Miss Taubira can’t take a joke. In 2013, a National Front candidate named Anne-Sophie Leclère said of her, “I would rather see her up a tree than in the administration.” Miss Leclère also posted on Facebook a photo of a little monkey labeled “at 18 months” next to a photo of Miss Taubira, labeled “today.” Miss Taubira had her Walwari Party bring hate-crime charges against Miss Leclère in Guyana, where she was sentenced to nine months in prison and five years of political ineligibility. The entire procedure was overturned as illegitimate, but the Paris criminal court found Miss Leclère guilty of “public insult” and gave her a suspended sentence of 3,000 euros.

At the time of the Leclère fracas, Nicolas Domenach was hosting a talk show with Éric Zemmour. He was outraged: “It is not her politics that is attacked, but her humanity when she is animalized in this way!” A few weeks later, when the white woman Christine Lagarde was appointed head of the International Monetary Fund, Mr. Domenach said on television, “She has something different since she became head of the IMF. . . . Look, this is her new hairstyle.” He showed a photo of her alongside one of an Afghan hound, saying “Here is something that looks like her.”
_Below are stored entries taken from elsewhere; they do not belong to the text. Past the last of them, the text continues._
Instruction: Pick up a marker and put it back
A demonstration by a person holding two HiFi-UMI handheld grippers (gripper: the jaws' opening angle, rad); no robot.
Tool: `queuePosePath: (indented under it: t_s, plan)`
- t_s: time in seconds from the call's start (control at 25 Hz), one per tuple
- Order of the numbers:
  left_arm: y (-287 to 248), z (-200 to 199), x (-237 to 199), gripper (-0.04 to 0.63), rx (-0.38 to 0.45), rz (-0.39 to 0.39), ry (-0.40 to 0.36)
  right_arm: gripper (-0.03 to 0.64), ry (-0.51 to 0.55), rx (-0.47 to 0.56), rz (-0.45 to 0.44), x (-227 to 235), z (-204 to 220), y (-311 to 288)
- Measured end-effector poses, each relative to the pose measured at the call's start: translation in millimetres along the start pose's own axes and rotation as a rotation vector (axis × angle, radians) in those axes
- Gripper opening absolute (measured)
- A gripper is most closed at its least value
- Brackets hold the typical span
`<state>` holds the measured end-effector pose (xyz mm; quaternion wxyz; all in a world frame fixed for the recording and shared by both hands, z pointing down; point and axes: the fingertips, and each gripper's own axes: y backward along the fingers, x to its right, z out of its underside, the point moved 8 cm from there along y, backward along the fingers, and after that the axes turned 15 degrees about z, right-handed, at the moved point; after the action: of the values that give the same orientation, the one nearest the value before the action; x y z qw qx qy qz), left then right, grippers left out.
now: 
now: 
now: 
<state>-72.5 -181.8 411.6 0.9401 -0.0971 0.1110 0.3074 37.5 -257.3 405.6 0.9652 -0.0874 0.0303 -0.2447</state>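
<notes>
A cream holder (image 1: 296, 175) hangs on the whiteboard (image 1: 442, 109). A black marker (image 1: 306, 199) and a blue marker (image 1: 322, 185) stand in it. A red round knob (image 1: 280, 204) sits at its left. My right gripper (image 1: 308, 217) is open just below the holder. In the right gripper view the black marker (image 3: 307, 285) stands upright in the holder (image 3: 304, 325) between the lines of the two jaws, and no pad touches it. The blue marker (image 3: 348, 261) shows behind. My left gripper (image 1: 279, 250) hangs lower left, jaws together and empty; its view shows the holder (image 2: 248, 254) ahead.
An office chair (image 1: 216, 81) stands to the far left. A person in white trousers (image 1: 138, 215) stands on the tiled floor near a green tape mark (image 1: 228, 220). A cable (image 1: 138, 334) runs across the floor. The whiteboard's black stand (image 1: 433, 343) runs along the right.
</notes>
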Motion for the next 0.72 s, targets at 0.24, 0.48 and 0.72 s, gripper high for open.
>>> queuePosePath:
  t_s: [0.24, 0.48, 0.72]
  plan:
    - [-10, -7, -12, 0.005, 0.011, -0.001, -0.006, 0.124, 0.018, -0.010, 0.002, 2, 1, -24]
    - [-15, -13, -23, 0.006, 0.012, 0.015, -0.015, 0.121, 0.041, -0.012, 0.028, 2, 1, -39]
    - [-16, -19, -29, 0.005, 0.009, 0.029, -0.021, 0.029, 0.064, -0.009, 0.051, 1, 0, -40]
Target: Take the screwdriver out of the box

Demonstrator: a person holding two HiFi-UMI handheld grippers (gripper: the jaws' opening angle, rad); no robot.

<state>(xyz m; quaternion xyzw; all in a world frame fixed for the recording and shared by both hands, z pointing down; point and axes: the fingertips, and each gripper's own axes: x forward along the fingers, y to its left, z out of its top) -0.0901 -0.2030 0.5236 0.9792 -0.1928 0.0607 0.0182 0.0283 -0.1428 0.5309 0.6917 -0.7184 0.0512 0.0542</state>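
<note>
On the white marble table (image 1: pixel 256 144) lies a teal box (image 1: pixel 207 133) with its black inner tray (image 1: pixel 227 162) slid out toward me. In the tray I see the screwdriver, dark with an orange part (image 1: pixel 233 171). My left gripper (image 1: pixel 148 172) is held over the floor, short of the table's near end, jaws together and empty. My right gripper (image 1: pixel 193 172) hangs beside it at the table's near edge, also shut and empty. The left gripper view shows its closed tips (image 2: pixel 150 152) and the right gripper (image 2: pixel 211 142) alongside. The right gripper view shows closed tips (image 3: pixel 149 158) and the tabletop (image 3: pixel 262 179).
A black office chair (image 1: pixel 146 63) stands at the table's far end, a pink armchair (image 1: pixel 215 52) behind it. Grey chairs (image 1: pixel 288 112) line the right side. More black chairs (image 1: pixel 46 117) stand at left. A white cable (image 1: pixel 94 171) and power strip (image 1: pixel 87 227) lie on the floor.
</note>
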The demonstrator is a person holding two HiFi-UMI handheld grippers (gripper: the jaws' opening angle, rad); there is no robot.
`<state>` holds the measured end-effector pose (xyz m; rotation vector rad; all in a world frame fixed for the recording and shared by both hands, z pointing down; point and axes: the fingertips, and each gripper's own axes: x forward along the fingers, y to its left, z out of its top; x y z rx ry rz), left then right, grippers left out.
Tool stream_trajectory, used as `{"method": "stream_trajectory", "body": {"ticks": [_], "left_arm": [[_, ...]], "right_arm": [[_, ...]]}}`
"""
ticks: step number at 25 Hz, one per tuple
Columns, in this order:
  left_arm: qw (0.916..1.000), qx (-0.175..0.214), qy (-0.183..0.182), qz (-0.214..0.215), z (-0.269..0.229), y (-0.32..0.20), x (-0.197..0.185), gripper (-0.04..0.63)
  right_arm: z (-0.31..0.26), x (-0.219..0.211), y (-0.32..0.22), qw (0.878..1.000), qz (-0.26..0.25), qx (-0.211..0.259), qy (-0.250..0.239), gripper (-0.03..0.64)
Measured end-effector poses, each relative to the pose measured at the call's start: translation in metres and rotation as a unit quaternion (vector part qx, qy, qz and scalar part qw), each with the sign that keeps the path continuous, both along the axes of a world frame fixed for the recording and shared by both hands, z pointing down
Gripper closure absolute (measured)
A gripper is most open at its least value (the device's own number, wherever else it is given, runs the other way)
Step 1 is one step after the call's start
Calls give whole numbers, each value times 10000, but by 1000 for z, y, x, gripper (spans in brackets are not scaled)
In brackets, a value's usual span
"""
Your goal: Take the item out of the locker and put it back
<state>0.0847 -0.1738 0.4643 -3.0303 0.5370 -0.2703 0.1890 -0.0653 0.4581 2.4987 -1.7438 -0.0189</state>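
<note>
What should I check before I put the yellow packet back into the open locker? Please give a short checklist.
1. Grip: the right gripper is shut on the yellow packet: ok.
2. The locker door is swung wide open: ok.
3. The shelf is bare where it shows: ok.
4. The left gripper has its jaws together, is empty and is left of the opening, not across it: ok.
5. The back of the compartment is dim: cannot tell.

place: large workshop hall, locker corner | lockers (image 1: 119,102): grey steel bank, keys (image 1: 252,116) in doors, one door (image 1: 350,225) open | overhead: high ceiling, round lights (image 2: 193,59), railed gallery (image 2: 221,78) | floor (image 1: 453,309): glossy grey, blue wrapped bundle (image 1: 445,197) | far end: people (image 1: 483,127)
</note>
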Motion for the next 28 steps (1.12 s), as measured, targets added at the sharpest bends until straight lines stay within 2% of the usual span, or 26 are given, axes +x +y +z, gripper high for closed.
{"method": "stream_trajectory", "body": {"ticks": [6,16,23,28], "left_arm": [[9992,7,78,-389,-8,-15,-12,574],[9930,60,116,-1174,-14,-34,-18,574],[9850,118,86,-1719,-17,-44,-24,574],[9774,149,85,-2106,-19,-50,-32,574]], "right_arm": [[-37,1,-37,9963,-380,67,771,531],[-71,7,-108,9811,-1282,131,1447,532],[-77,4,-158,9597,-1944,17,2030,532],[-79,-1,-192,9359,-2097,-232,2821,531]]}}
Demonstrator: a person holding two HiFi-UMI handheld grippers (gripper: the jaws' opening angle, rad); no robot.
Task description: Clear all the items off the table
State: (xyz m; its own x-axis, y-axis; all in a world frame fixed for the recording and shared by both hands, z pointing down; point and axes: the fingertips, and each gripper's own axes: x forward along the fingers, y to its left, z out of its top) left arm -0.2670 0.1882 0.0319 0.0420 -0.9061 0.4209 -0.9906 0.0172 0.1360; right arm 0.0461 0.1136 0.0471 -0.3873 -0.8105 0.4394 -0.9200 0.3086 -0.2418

When the conservative weekly, Minute, ran a cover with the caption, “Clever as a monkey, Taubira finds the banana” (the French expression avoir la banane or “have the banana” means to be happy), Miss Taubira considered bringing suit but decided not to because she said the attention would increase the weekly’s sales.

Colorful as a Taubira presidency would be, we are unlikely to see one. She already made one run for the Elysee Palace. In 2002, she failed to qualify for the second round, winning only 2.32 percent in the first round of voting.

For the Left, this year’s campaign has been an especially demoralizing, with a gaggle of greens and progressives fighting over a dwindling share of the electorate. In January, Miss Taubira officially announced her candidacy, with the lofty goal of uniting the squabblers behind her. The other candidates saw her as an upstart.

Miss Taubira cobbled together a “people’s primary” that was supposed to choose a final leader from among no fewer than seven lefty candidates. She promised to withdraw in favor of the winner, but none of the other prominent candidates — Socialist, hard left, Green — did. Her subsequent victory was therefore meaningless.

This very day, Miss Taubira announced that she would withdraw from the race. She could not meet the distinctly French requirement for an official run for the presidency: endorsements from at least 500 mayors. So far, she has collected some 128. France will therefore have to wait a little longer for a president who takes office urging reparations for slavery, an ethnostate for her own people, and open borders for France.

Correction: An earlier version of this article mistakenly wrote that Miss Taubira served under President François Mitterrand. She served under François Hollande.